As women, if we show interest, we’re quickly labelled “obsessed” for moving too fast or attempting to seek clarity on the commitment level of the relationship. And if we’re not interested? We’re crazy, heartless, and cold, with no appreciation for you or the Skee-Ball skills you flaunted on our date. But get a man to openly label himself as a romantic, and it’s seen as some brave act, going above and beyond his duties as a stoic, rock-hard god to show the world he’s capable of feeling something other than fear or apathy.
It’s this double standard that girls have to deal with in the dating world, and let me tell you, it gets old real quick. Factor in the plot twist three months later when some guy admits he’s been in love with me since I scarfed down an entire chimichurri steak on our second date and didn’t “wanna mess things up” by saying it then? So over it.

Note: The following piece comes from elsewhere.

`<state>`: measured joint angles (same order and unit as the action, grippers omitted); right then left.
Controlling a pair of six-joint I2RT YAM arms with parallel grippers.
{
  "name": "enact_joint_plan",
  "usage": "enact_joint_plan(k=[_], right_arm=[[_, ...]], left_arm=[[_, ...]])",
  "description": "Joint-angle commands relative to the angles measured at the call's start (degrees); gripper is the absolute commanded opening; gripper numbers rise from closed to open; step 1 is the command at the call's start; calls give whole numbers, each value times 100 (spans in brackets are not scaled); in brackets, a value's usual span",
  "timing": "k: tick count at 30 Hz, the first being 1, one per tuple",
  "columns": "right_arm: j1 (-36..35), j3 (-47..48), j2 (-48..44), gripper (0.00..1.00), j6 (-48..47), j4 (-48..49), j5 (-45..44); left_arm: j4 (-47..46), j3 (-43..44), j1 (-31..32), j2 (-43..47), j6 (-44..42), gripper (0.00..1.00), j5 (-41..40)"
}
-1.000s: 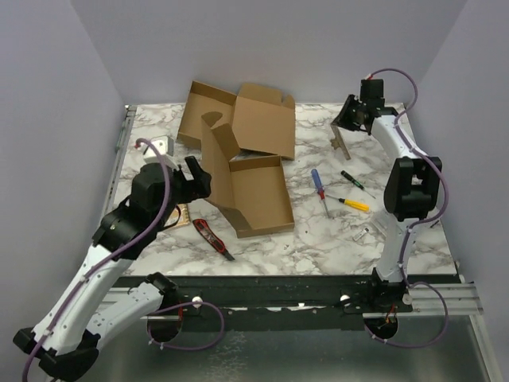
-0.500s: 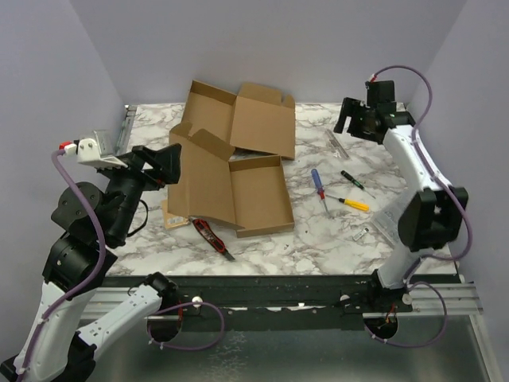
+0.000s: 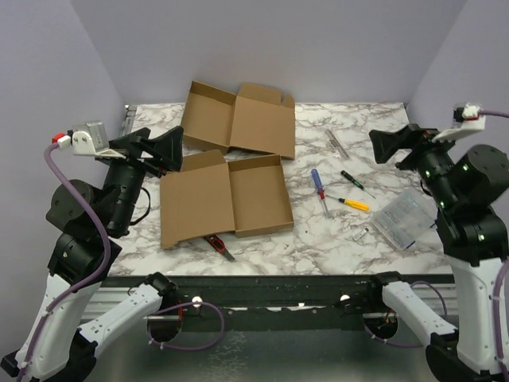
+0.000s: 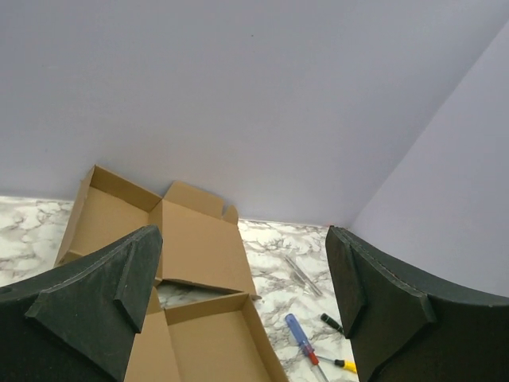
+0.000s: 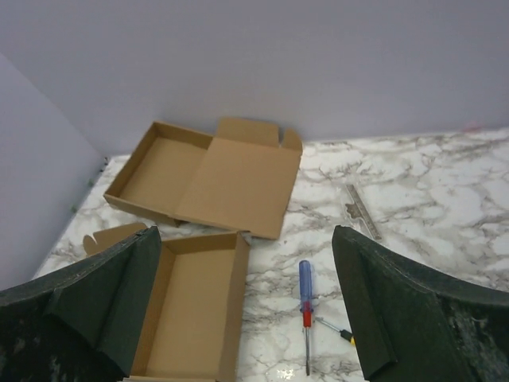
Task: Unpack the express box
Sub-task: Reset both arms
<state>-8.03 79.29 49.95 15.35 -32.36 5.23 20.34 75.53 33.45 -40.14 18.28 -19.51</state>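
Box (image 3: 231, 199) lies open at table (image 3: 318, 243) centre; second box (image 3: 238, 119) at its 12 o'clock. Left gripper (image 3: 165, 147) and right gripper (image 3: 394, 147) hover.
Left wrist: jaws spread wide, holding nothing.
Right wrist: likewise; screwdriver (image 5: 305, 290) at the box's 3 o'clock.

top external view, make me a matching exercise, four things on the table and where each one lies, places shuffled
Things:
1 red utility knife
2 clear plastic packet
3 metal strip
4 blue screwdriver

Places:
A nearest the right edge of the table
B partly under the front edge of the near box
C far side, to the right of the far box
D between the near box and the yellow screwdriver

Pairs: 1-B, 2-A, 3-C, 4-D
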Motion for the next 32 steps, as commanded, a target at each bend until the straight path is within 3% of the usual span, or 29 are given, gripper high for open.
enact_joint_plan(k=[1, 11, 32], right_arm=[[32, 150, -619, 100, 66, 86, 74], [30, 252, -1708, 100, 108, 705, -122], [30, 194, -2122, 100, -46, 645, -495]], left_arm=[[-311, 185, -19, -73, -51, 91, 329], [-391, 364, -14, 52, -158, 91, 344], [-512, 303, -16, 69, -162, 92, 310]])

That brings me to Jeremy, the epitome of today’s millennial bachelor and one of the many characters on Pop TV’s Hot Date, played by Brian K. Murphy. The new sketch comedy series touches on the never-dull themes of dating and relationships, like the hilarious double standards above. Jeremy defines “too cool for commitment” with his 24/7 smoulder and swipe-left bedroom eyes shown to Rebecca, played by co-star and real-life-wife Emily Axford. The duo begins by meeting for a casual hookup initiated by Rebecca, who sees Jeremy as nothing more than a hot piece of ass, as one does.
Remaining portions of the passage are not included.